**Exercise objective**
The line containing "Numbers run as" marks the end: copy exactly every line from the start of the records below up to and including it, leaving out pictures.

[Supplied records Boundary: Start]

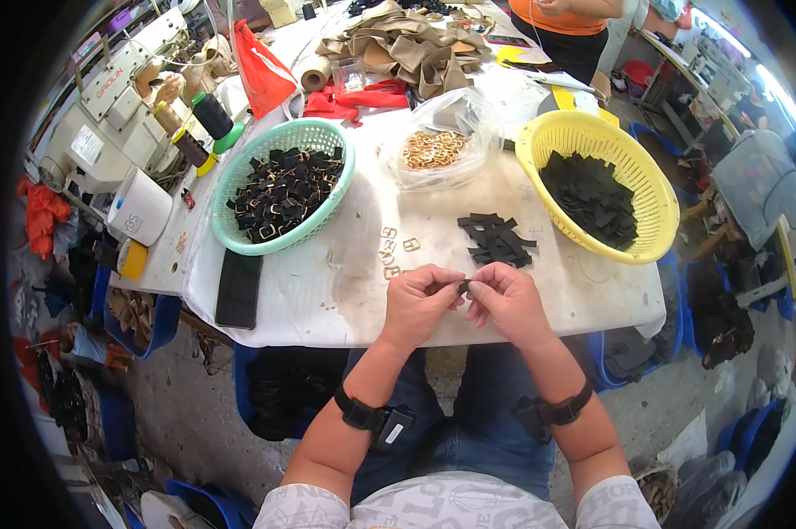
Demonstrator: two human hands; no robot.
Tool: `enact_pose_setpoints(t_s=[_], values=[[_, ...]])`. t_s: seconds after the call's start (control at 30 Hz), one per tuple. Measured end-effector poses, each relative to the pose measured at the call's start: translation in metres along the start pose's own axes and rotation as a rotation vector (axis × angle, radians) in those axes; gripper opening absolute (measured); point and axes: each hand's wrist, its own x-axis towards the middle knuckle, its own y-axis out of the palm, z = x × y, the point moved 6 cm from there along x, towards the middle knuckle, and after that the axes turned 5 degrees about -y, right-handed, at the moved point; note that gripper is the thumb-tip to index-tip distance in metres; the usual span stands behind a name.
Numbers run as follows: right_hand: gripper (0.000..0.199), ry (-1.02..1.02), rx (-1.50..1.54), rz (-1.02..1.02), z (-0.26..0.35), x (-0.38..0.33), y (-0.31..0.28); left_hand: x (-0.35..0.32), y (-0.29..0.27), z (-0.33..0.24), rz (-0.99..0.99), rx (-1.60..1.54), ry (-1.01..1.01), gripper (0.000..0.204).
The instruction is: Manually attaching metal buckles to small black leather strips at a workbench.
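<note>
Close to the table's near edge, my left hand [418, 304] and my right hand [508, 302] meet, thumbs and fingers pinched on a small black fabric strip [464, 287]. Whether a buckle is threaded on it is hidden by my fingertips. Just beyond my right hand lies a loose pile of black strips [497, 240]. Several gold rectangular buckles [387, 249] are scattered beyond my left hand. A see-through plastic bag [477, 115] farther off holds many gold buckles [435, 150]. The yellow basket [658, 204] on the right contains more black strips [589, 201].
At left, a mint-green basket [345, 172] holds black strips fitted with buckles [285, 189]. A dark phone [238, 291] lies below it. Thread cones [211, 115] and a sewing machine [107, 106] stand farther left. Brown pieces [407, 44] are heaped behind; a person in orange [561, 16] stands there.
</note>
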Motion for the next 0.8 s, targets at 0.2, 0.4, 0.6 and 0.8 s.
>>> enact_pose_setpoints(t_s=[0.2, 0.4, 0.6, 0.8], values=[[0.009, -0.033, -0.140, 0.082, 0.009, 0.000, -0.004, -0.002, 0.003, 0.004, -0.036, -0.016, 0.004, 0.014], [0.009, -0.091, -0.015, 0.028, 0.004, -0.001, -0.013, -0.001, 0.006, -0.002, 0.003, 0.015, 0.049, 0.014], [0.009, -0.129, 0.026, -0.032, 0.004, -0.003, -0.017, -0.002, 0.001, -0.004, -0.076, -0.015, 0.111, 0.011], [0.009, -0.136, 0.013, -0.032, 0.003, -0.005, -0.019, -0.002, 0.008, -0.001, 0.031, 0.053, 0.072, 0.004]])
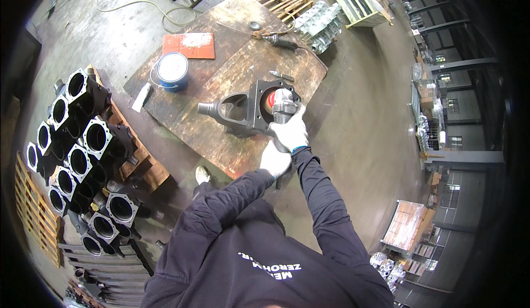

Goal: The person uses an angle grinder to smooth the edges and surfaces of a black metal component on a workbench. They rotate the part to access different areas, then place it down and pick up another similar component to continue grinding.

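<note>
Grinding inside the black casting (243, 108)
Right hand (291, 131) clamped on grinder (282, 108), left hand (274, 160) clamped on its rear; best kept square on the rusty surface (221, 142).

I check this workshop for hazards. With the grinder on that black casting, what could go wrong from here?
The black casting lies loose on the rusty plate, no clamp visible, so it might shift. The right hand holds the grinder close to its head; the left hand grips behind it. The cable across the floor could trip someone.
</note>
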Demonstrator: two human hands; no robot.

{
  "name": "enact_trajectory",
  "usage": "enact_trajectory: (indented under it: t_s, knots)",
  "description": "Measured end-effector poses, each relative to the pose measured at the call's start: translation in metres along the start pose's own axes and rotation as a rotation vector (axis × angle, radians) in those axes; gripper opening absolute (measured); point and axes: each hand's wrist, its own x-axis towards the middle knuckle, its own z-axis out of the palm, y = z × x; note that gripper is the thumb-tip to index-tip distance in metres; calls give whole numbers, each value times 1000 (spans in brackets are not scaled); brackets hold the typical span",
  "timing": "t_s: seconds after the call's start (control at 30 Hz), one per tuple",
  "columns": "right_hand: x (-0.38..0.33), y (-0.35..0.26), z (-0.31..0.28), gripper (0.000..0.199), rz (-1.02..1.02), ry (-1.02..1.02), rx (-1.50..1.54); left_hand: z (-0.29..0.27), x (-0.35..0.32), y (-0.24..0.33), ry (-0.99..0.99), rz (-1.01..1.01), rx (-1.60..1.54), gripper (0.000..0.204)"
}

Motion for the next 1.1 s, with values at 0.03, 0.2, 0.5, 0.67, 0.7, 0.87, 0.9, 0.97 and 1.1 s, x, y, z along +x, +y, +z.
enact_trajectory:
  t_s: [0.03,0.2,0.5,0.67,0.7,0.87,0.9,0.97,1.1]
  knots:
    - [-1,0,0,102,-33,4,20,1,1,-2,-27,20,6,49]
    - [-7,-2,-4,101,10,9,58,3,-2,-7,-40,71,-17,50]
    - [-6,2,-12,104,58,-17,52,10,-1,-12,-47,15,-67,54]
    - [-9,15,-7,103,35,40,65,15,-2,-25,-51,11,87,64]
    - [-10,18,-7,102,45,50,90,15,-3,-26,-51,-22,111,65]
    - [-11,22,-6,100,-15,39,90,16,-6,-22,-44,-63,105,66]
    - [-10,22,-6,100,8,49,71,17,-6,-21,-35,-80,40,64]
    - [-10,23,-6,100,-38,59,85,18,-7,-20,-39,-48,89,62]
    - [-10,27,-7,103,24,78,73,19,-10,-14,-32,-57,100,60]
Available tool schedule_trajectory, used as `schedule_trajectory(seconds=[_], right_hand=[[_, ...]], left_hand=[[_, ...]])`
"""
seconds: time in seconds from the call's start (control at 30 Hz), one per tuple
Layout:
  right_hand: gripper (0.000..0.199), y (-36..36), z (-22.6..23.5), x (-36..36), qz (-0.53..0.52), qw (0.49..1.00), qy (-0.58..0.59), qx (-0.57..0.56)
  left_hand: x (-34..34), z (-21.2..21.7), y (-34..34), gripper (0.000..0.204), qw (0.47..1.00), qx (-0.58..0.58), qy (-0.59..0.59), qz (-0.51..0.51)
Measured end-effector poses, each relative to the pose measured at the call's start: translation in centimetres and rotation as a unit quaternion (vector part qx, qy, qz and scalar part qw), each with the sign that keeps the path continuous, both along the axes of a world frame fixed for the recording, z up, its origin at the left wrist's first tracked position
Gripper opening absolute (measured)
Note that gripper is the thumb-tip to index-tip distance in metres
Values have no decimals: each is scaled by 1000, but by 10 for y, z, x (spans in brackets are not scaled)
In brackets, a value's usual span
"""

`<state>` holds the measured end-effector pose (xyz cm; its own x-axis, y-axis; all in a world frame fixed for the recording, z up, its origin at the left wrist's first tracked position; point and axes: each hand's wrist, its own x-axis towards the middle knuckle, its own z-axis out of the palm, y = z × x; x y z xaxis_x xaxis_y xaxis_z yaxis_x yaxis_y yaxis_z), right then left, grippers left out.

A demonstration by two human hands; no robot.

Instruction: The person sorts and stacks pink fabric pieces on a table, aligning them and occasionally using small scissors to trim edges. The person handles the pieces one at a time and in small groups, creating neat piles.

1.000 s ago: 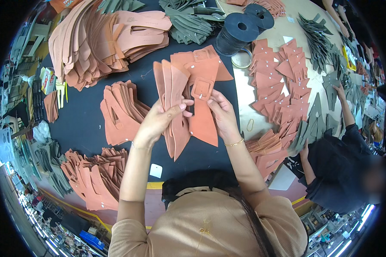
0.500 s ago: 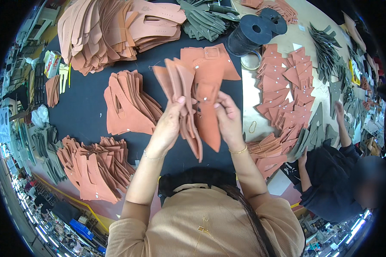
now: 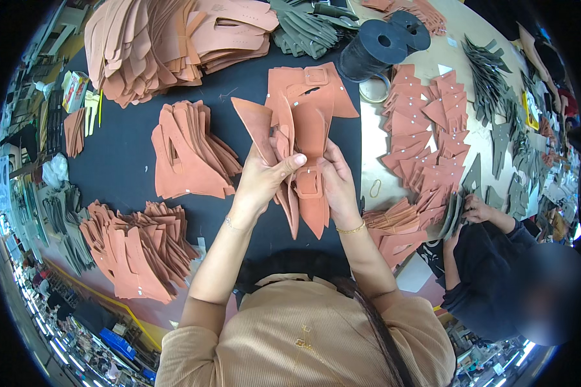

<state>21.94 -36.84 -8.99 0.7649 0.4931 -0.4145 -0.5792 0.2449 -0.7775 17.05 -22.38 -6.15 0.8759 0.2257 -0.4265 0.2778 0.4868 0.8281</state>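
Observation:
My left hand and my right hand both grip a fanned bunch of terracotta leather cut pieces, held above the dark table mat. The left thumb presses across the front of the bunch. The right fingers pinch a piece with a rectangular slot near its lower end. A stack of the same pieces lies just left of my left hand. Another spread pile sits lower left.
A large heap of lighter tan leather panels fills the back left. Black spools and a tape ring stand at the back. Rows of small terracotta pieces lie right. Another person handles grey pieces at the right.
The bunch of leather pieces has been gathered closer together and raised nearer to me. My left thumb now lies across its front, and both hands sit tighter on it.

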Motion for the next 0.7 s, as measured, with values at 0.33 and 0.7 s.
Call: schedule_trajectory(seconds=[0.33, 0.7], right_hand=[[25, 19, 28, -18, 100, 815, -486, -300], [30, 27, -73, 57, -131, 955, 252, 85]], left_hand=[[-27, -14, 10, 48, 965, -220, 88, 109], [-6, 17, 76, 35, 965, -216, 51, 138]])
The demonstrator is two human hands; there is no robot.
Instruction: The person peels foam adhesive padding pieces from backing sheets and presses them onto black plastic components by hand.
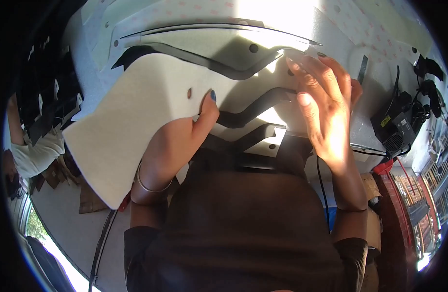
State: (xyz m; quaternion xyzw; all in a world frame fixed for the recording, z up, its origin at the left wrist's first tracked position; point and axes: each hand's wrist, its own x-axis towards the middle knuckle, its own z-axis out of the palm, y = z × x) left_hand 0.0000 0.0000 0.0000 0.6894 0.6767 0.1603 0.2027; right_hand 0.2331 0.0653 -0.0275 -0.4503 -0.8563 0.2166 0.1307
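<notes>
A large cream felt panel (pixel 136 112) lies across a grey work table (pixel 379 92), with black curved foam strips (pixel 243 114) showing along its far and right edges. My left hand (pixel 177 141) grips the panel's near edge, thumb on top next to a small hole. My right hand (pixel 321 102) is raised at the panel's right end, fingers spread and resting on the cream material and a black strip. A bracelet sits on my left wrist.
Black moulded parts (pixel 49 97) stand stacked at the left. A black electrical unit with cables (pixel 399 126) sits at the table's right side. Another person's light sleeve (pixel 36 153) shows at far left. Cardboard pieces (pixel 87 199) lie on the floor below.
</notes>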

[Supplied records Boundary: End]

**Answer to this task**
Demonstrator: two human hands; no robot.
Tool: `enact_pose_setpoints(t_s=[_], values=[[_, ...]])`. t_s: seconds after the call's start (control at 30 Hz), one per tuple. Measured end-effector poses, each relative to the pose measured at the call's start: translation in metres along the start pose's own axes and rotation as a rotation vector (axis × angle, radians) in those axes; gripper opening absolute (measured); point and axes: each hand's wrist, its own x-axis towards the middle knuckle, its own y-axis out of the palm, z = x × y, the point moved 6 cm from there along x, towards the middle knuckle, and after that the axes turned 5 degrees about -y, right-handed, at the moved point; note that gripper is the thumb-tip to index-tip distance in metres; the usual span stands behind a name.
Numbers run as follows: right_hand: gripper (0.000..0.199), ry (-1.02..1.02), rx (-1.50..1.54), rz (-1.02..1.02), z (-0.26..0.35), x (-0.38..0.33), y (-0.31..0.28); left_hand: x (-0.35..0.32), y (-0.29..0.27), z (-0.33..0.24), rz (-0.99..0.99), rx (-1.60..1.54), ry (-1.01..1.01), gripper (0.000..0.204).

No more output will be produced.